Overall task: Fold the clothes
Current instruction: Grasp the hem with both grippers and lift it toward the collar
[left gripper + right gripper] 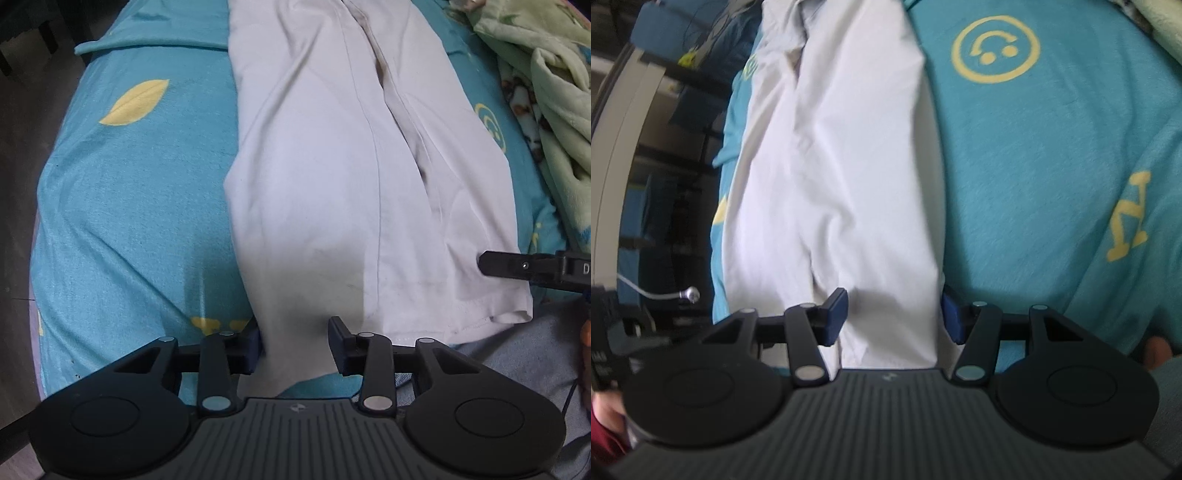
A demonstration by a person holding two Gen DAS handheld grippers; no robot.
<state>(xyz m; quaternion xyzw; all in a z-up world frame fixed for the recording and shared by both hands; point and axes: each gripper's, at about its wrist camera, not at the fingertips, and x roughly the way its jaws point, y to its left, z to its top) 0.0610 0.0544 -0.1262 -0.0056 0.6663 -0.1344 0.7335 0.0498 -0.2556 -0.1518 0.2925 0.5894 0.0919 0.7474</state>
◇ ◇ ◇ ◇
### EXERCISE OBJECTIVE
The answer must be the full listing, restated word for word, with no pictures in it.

### ANSWER SPACE
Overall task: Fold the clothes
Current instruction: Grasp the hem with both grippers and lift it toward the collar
[left gripper + right gripper] 
A demonstration by a person holding two Gen DAS handheld grippers; no robot.
<state>(xyz m; quaternion xyzw; all in a z-up world frame fixed for the recording and shared by both hands; point and axes: each gripper's, at about its wrist camera, not at the fingertips, and x roughly the way its jaws point, y to its left, z to its top) 0.0610 0.0544 -0.1262 -0.0056 0.6663 -0.1344 0.7335 0.0498 -0.2556 -0.1518 0.2925 0.5894 0.0919 0.7474</state>

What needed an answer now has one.